Figure 1.
Diagrams for measuring basilar membrane vibrations.
(A) Two measured locations on the BM and one on the stapes (red dots). As the wave travels from the base to its BF location (B), the cochlear amplifier increases the BM vibration at a location basal to the BF site (blue bar in panel C). The local transfer function can specifically quantify the functioning of the amplification region between positions A and B. (D) shows a sharp peak at ∼15.3 kHz at low sound levels, which was >1,000 at 20 dB SPL. As the sound level increased, the peak magnitude decreased, and the peak broadened and shifted toward ∼12.0 kHz. (E and H) Growth rates in dB/dB at the more basal (E) and apical (H) locations. (F) The phase lag progressively increased with frequency. The data in panels G–I, measured at the more apical location, are similar to those in panels D–F (allowing for a lower BF). BMB and BMA are BM vibration magnitudes at the measured basal and apical locations.
Figure 2.
Local transfer functions, delay, velocity, and wavelength of basilar membrane vibration.
(A) The response peak at ∼12.0 kHz decreased, broadened, and shifted toward low frequencies with increasing sound level. The magnitude was smallest at ∼17.0 kHz. (B) Phase response was similar to that in Figures 1F and I but with a smaller phase lag. The delay from the basal to more apical location increased with frequency (C), while the propagation velocity (D) and wavelength (E) decreased over the same frequency range. Red lines show post-mortem data measured at 40 dB SPL.
Figure 3.
Local transfer functions, delay, velocity, and wavelength in a different sensitive cochlea.
Data were collected at longitudinal locations ∼2,650 and ∼2,317 µm with ∼333 µm separation. Allowing a higher peak frequency of 15.0 kHz in panel A, the data in Figure 3 are similar to those in Figure 2, which confirm the existence of magnitude amplification and reduction over the BM region between the two measured locations.
Figure 4.
The relationship between transfer functions and the longitudinal pattern of basilar membrane vibration.
In contrast to the >1,000 gain of the conventional transfer function (thin lines) at the peak frequency, the local transfer function (thick lines) shows a gain of only ∼10 at ∼12.0 kHz and ∼40 dB of reduction at ∼17 kHz in panels A. Response peaks became smaller at 90 dB SPL in panel B. (C) At 20 dB SPL, the highest transmission efficiency was >50 dB/mm at ∼12.0 kHz and the lowest efficiency was <−100 dB/mm at ∼17.0 kHz (thick line). (D) At 90 dB SPL, the response peak at ∼12.0 kHz disappeared and the minimum remained unchanged (thick line). (E) BM response to a 50 dB SPL 11.0-kHz tone increased at the rate of ∼26 dB/mm in the region between 2,450 to 2,750 µm (green arrow), while the 19.0-kHz response decreased at the rate of ∼131 dB/mm over the same distance (red arrow). (F) The increase in low-level response on the basal side of the BF location (solid green arrows) became the decrease at the high sound level (red arrow near 2,300 µm).
Figure 5.
Frequency-dependent amplification and reduction and BM sharp tuning.
(A) The BM response at the basal location is presented by vibration amplitude as a function of frequency (dotted curve), and that at the more apical location is shown by the solid curve.
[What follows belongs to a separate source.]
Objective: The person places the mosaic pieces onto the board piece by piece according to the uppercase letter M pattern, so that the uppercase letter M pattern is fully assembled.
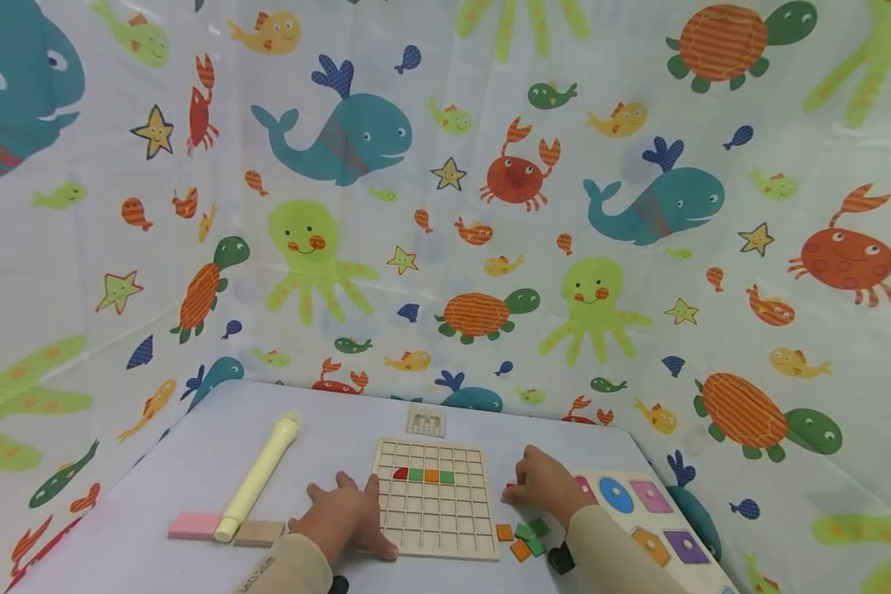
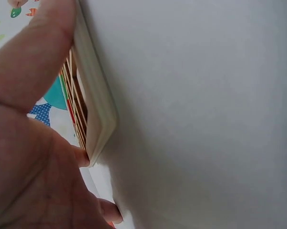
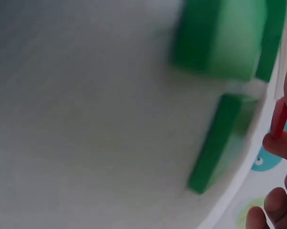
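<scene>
A wooden grid board (image 1: 456,528) lies on the white table. One of its upper rows holds a red piece with a curved side (image 1: 401,473), a green tile (image 1: 416,475), an orange tile (image 1: 431,476) and another green tile (image 1: 447,477). My left hand (image 1: 341,516) rests at the board's left side with fingers spread, its thumb touching the near edge. Right of the board, my right hand (image 1: 548,480) pinches a small red piece (image 3: 279,118) between thumb and forefinger, above the table. Loose green tiles (image 1: 536,545) and orange tiles (image 1: 520,550) lie nearer me, below that hand.
At the left are a pale yellow cylinder (image 1: 260,478), a pink block (image 1: 195,525) and a wooden block (image 1: 258,534). A small patterned card (image 1: 426,420) lies behind the board. A knobbed shape puzzle (image 1: 664,516) sits at the right, partly behind my right arm. A sea-animal curtain (image 1: 431,247) surrounds the table.
</scene>
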`<state>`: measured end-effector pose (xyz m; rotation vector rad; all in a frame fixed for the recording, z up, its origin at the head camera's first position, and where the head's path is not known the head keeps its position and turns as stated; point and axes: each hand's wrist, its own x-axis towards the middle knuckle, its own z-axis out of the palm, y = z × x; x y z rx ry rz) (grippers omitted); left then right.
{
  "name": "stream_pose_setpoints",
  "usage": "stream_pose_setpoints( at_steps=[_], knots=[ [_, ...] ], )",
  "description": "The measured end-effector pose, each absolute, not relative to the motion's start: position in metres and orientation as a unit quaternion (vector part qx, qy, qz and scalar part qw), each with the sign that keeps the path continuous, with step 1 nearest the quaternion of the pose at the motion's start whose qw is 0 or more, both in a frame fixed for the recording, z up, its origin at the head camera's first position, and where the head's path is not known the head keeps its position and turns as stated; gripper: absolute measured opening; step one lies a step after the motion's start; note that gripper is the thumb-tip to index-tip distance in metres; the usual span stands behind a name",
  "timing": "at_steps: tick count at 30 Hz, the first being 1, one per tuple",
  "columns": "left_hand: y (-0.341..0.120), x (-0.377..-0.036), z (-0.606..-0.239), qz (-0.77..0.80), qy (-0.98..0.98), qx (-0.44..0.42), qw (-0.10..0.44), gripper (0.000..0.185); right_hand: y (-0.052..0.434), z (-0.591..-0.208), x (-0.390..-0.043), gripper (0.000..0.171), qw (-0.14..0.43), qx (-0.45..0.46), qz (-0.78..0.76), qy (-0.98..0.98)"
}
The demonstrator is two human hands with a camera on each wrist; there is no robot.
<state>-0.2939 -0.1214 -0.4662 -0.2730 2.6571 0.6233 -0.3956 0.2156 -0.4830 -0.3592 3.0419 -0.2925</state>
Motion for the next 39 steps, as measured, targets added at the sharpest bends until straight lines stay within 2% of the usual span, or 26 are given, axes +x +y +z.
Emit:
stream_pose_setpoints(
  at_steps=[18, 27, 39],
  knots=[
    [-0.123, -0.288, -0.461, 0.234, 0.949, -0.103, 0.186, 0.126, 0.168, -0.479, -0.392, 0.044, -0.048, -0.181, -0.107, 0.977],
    [-0.121, -0.287, -0.460, 0.230, 0.950, -0.101, 0.183, 0.126, 0.139, -0.479, -0.394, 0.045, -0.029, -0.165, -0.111, 0.980],
    [-0.119, -0.283, -0.454, 0.218, 0.952, -0.105, 0.185, 0.124, 0.124, -0.480, -0.394, 0.045, -0.009, -0.146, -0.106, 0.984]
  ],
)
The peak frequency of the basal location was higher than that of the more apical site. As the vibration propagated from base to apex, the BM between the two measured locations increased low-frequency responses (upward arrow) and reduced high-frequency responses (downward arrow), resulting in a sharply tuned response at the apical location (solid curve). (B) Phase at the basal location (dotted curve) leaded that at the apical location (solid curve), indicating that waves propagated from base to apex at frequency-dependent speeds. Data were collected at 30 dB SPL from the same sensitive cochlea as for Figures 1 and 2.